Dave Mayne of Resolution Products discusses security, home automation, ZigBee 3.0, Z-Wave, Bluetooth Low Energy and mesh networks.
My friend Julie Jacobson wrote a piece in CE Pro magazine about her interview with Dave Mayne of Resolution Products about three standards competing for wireless domination. Today’s article features my response.
Bluetooth versus ZigBee and Z-Wave
Anyone working with wireless networks, medical devices, home automation, or The Internet of Things should benefit from understanding lessons learned with HomeRF and why it ultimately lost out as the preferred standard for wireless home networking. Here’s a subset of history from http://www.cazitech.com/HomeRF_Archives.htm
“At its peak in 2000, HomeRF represented 95% of the wireless home networking market, and most analysts viewed HomeRF as technically superior to IEEE 802.11 (Wi-Fi). Its adaptive frequency hopping technology contributed to security advantages over Wi-Fi’s encryption, as well as better interference immunity and QOS capabilities designed to carry voice, data and streaming audio & video simultaneously.

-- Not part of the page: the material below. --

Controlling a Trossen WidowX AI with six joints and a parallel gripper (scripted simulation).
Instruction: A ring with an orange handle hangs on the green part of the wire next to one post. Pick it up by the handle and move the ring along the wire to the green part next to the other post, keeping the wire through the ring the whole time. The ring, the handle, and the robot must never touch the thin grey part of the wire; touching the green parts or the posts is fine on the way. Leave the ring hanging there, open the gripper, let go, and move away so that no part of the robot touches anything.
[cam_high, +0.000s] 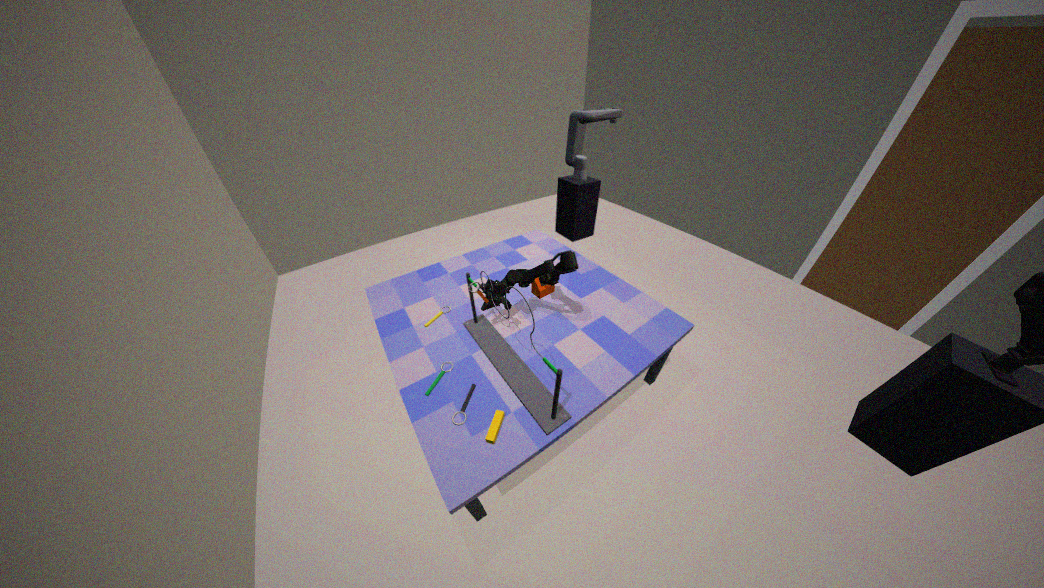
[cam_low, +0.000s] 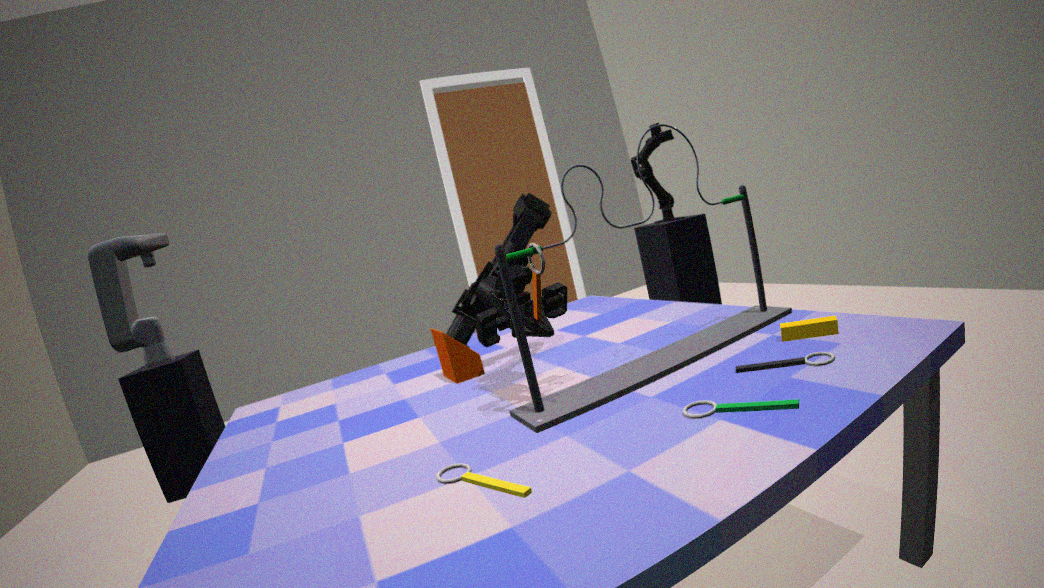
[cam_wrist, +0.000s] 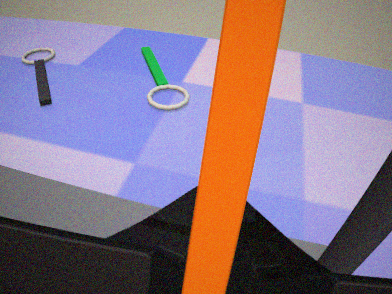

“HomeRF initially had a huge cost advantage over 802.11 and was the first to hit the magic $100 consumer price point when 802.11b NICs sold for $250 and access points went for over $1,500.”
My message is that the best technologies don’t always win in the market, and I agree with Dave that Bluetooth will likely win in the end. It has a huge economies-of-scale advantage with so many members of the Bluetooth SIG adopting it and nearly all smartphone companies embedding it. And then there’s the internal SIG politics, with just a few promoter companies doing the heavy lifting and keeping the strategy on track, while an army of adopter companies have access to the spec for free. Capable, free and cheap are powerful enablers.
BTW, I was the Marketing Chair of the HomeRF Working Group during its peak and it’s fall.
Le Web Paris (see video) explores a future of technology that connects everyday devices all the time, often described as The Internet of Things. This story and video from Reuters and the Huffington Post form the…
What will be your legacy? Will future generations remember you, what you did, and what you valued? Two librarians wrote “The Legacy of a Digital Generation,” a Huffington Post article that I responded to and that…
Would you go to a Robot MD? Xiaoyi is a Chinese robot doctor that just made history as the first machine to pass a medical licensing exam. That feat signals a future that’s increasingly reliant on artificial…
Telemedicine and M-Health Convergence Market is a new market research report. EDITOR: I’ll mark highlights and add [occasional notes]. – London (PRWEB) November 20, 2013 — Clinical telemedicine services converge with m-health systems of engagement to lower…
On the first day of CES I attended a Digital Health Summit panel discussion hosted by Arianna Huffington of The Huffington Post. To introduce the discussion, she described Americans’ increase in antidepressants, sleep medications, and stress,…
A rare byline article by Frank Holman, with editorial comment at the end The world of technology has changed beyond description in the previous decade. Consider the start of the year 2009. You grew up before…
Thanks a lot for this awesome content. Learnt a lot depending on this content. As an electronics engineer, this content helps me a lot. Hope to see more content like this soon.
The Bluetooth and the Zigbee are both very good medium for the data transmission and that you can get that comparison from the help of the Apple tech support for the use of the different devices and all.
Thanks a lot for this awesome content. Learnt a lot depending on this content. As an electronics engineer, this content helps me a lot. Hope to see more content like this soon.
The Bluetooth and the Zigbee are both very good medium for the data transmission and that you can get that comparison from the help of the Apple tech support for the use of the different devices and all.